## TASK GOAL
Would you please transcribe the data in full and exactly, excluding images?

---*---

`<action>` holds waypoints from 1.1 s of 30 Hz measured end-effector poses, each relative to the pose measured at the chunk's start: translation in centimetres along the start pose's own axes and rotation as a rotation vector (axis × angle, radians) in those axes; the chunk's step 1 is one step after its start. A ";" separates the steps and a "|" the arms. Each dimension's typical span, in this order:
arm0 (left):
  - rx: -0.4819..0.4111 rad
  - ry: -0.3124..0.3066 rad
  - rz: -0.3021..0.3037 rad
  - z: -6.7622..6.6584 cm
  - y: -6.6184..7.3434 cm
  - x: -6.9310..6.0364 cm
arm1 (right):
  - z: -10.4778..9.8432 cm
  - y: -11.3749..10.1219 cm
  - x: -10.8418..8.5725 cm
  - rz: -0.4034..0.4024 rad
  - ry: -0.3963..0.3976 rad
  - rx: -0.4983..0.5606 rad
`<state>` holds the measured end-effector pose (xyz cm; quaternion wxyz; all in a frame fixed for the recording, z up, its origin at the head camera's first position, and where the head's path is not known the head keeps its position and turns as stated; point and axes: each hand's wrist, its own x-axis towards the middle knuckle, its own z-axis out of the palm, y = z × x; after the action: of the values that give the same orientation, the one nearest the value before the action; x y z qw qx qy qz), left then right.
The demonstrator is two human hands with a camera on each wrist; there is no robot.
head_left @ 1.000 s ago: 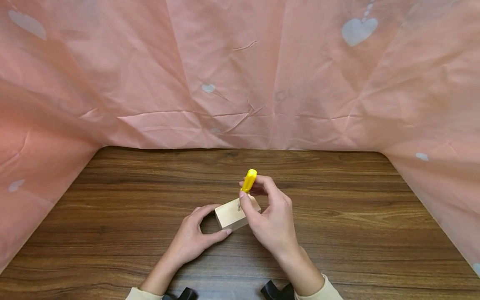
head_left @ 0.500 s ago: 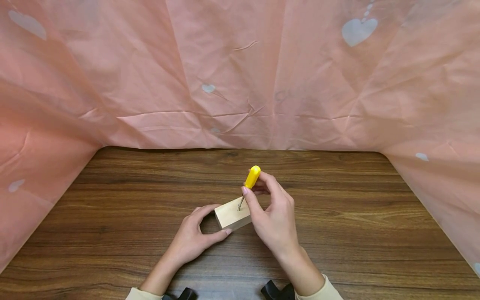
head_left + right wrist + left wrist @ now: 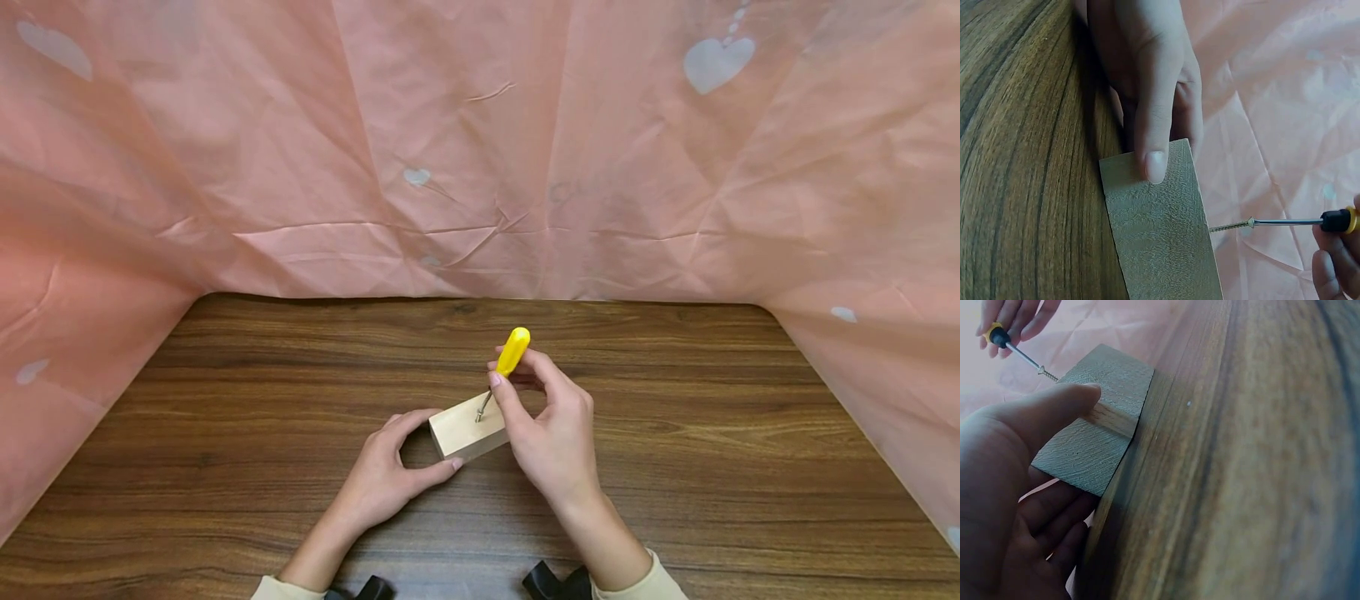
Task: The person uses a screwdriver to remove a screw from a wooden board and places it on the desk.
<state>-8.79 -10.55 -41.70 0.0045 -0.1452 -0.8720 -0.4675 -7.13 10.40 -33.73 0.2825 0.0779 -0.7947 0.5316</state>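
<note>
A pale wooden block (image 3: 461, 429) lies on the table, and my left hand (image 3: 386, 467) grips its left end, thumb on the near side and fingers behind. A screw (image 3: 1230, 226) stands in the block's upper face, most of its threaded length showing. My right hand (image 3: 553, 425) holds a screwdriver (image 3: 513, 352) with a yellow handle and black collar, pinched between thumb and fingers. In the right wrist view the screwdriver's tip meets the screw's head. The shaft leans a little to the right of upright in the head view.
The brown wood-grain table (image 3: 697, 417) spreads around both hands. A pink curtain (image 3: 525, 150) with white hearts hangs along the back and both sides. Two black objects (image 3: 375, 587) show at the front edge of the head view.
The screwdriver's handle has shifted up and right, with its shaft leaning more. My right hand has drawn slightly right, uncovering the screw. My left hand and the block have stayed put.
</note>
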 end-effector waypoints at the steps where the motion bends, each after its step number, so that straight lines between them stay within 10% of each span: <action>1: 0.002 0.003 0.005 0.0 0.0 0.0 | 0.0 0.0 0.0 0.017 -0.002 0.004; 33: -0.002 0.001 0.005 0.0 0.1 0.0 | -0.1 -0.3 -0.1 0.026 0.011 0.003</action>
<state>-8.82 -10.52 -41.62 0.0063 -0.1473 -0.8712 -0.4684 -6.93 10.30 -33.48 0.2800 0.0652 -0.7932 0.5369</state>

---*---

## SOLVED PROBLEM
`<action>` holds waypoints from 1.1 s of 30 Hz measured end-effector poses, each relative to the pose measured at the chunk's start: translation in centimetres along the start pose's own axes and rotation as a rotation vector (axis × angle, radians) in those axes; the chunk's step 1 is one step after its start. A ";" separates the steps and a "|" the arms. Each dimension's typical span, in this order:
arm0 (left):
  - rx: -0.4819..0.4111 rad
  - ry: -0.3124..0.3066 rad
  - rz: -0.3021..0.3037 rad
  - z: -6.7622..6.6584 cm
  - y: -6.6184..7.3434 cm
  - x: -6.9310..6.0364 cm
arm1 (right):
  - z: -10.4778..9.8432 cm
  - y: -11.3749..10.1219 cm
  - x: -10.8418..8.5725 cm
  - rz: -0.4034..0.4024 rad
  - ry: -0.3963..0.3976 rad
  - rx: -0.4983..0.5606 rad
`<state>` holds the measured end-effector pose (xyz cm; quaternion wxyz; all in a frame fixed for the recording, z up, its origin at the head camera's first position, and where the head's path is not known the head keeps its position and turns as stated; point and axes: each hand's wrist, its own x-axis towards the middle knuckle, its own z-axis out of the palm, y = z × x; after the action: of the values that give the same orientation, the one nearest the value before the action; x y z qw qx qy qz), left then right.
The demonstrator is two human hands with a camera on each wrist; there is no robot.
head_left @ 1.000 s ago: 
head_left @ 0.500 s ago: 
head_left + right wrist + left wrist @ now: 
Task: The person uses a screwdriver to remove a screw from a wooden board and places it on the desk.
<state>-8.79 -10.55 -41.70 0.0045 -0.1452 -0.8720 -0.4675 -7.13 10.40 -33.73 0.2825 0.0779 -0.7947 0.5316</state>
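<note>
A pale wooden block (image 3: 461, 429) lies on the table, and my left hand (image 3: 386, 467) grips its left end, thumb on the near side and fingers behind. A screw (image 3: 1230, 226) stands in the block's upper face, most of its threaded length showing. My right hand (image 3: 553, 425) holds a screwdriver (image 3: 513, 352) with a yellow handle and black collar, pinched between thumb and fingers. In the right wrist view the screwdriver's tip meets the screw's head. The shaft leans a little to the right of upright in the head view.
The brown wood-grain table (image 3: 697, 417) spreads around both hands. A pink curtain (image 3: 525, 150) with white hearts hangs along the back and both sides. Two black objects (image 3: 375, 587) show at the front edge of the head view.
The screwdriver's handle has shifted up and right, with its shaft leaning more. My right hand has drawn slightly right, uncovering the screw. My left hand and the block have stayed put.
</note>
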 end-effector waypoints at the steps where the motion bends, each after its step number, so that straight lines between them stay within 10% of each span: <action>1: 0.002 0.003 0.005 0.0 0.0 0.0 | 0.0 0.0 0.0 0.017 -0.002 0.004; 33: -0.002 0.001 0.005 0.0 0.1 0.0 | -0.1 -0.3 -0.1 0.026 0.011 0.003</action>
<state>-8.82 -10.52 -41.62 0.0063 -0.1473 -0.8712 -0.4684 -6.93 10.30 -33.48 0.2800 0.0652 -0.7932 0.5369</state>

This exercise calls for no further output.